So, let’s play out the consequences of doing away with net neutrality.
It allows internet service providers to, essentially, charge carriage fees. So they can charge anyone from Facebook to the local dog grooming service for delivering web content to their customers.
But the market is complex. If you bought a broadband package and found that Google or Facebook weren’t available, you may well use an alternative service (if available, and therein lies the second problem), so that gives Big Internet huge barganing power that small websites totally lack.
Even if tolls are charged (yes, a Republican adminustration just vited for tolls on irdinary Americans), ISPs might charge all providers a pound a month for access, which is affordable for the likes of Google or Facebook but devastating to your dog groomer.
Essentially, in cyberspace, the FCC has replaced a high street with a WalMart, a plurality and open market with a closed make and minopoly. The US government has done for cyberspace what their predecessors did for real world retailing. As we know, thanks to the Supreme Court’s moronic interpritations if the constitution (corporations have the right to free speech but charities do not...) America loves its monopolies and oligopolies. After all, they pay the politicians to get elected and come up with these corrupt laws.
But there may be unexpected consequences, if I was Google or Facebook I would be looking for vertical integration and to launch my own ISP. AT&T and Comcast may have the ta ks of Big Internet on their lawns....
For ordinary people and small businesses, if you live in urban areas there will be more competition for your business, so the cost and choice will go down and you are unlikely to have to pay more for internet access (although your websites may have to pay more).
In rural areas such as the Trump supporting Midwest, you’re well and truly fucked. The cost of internet, if available at all, will go up tremendously.
I’ve seen the consequence of not having broadband in my native Wales, where businesses and workers have left the country in droves due to the poor broadband provision and even house prices have fallen. So the consequence will be that Trump supporters will gravitate to urban areas, where their influence will be diluted, and rural areas will become more impoverished.

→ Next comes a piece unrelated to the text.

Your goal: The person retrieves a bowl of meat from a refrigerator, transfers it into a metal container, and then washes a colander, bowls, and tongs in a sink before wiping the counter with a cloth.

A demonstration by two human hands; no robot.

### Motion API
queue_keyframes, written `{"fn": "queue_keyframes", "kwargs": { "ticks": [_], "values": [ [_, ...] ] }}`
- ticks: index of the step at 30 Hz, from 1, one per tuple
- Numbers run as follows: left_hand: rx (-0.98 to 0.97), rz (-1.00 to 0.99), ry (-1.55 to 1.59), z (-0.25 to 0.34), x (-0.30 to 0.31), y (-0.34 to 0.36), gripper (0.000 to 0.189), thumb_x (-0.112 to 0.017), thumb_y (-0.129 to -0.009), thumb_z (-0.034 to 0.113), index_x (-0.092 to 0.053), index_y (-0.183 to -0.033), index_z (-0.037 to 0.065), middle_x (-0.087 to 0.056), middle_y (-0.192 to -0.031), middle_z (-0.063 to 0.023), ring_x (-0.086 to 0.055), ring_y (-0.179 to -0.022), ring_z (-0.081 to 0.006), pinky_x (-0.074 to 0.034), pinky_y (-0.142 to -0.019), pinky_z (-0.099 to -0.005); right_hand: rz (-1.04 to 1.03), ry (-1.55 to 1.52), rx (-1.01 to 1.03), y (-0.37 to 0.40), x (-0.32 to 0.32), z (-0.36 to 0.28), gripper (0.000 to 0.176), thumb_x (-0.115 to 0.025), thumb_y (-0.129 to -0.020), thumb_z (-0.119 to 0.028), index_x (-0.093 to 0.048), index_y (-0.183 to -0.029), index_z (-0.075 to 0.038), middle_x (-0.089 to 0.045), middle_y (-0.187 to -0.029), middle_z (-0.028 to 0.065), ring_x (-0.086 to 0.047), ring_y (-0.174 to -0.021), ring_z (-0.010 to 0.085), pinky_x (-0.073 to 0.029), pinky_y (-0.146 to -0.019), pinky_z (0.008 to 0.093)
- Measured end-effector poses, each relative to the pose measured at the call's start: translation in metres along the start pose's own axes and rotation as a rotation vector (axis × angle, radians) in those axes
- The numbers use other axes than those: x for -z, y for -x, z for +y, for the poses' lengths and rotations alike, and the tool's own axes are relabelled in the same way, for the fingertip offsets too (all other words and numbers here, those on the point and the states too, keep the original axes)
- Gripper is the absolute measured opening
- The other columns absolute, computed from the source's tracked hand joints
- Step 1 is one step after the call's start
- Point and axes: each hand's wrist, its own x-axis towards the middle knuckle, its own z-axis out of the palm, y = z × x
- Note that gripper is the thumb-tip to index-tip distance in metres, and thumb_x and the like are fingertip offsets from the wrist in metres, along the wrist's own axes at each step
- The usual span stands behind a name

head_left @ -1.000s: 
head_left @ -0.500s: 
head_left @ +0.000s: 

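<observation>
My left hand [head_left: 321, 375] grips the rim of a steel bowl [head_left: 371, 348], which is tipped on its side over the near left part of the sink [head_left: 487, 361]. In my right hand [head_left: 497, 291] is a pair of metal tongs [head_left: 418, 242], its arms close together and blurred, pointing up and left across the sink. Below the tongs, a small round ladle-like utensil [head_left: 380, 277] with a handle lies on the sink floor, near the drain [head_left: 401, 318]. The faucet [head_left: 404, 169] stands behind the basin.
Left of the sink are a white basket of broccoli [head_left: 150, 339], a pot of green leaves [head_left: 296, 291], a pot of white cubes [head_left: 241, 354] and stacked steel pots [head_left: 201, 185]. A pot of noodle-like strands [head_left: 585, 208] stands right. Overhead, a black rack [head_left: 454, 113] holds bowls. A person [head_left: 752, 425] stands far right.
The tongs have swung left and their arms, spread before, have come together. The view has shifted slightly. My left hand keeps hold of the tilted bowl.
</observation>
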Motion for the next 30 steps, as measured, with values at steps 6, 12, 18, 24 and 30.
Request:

I’m trying to understand who the FCC thinks it is helping (it is a Federal body and, technically mandated to improve the lives of American people, but it is clearly not doing this).
Even companies that stand to benefit massively from these new regulations, such as Verizon, Comcast and AT&T (already amongst the most unpopular companies in America) seem embarrassed by the riches being thrust upon them and unsure how to react.
The only reason seems to be a Randian/fascist belief in ‘free markets’ (or free regulated markets, as I call them), something that simply doesn’t exist.
Indeed the provisions of these new laws are so outlandish that, in reality, nothing will happen: Al Gore crafted one of the cleverest pieces of modern legislation seen anywhere in the world in the DMCA, and almost everyone involved in the industry understand its weight and importance.
One thin is certain, we certainly live in interesting times.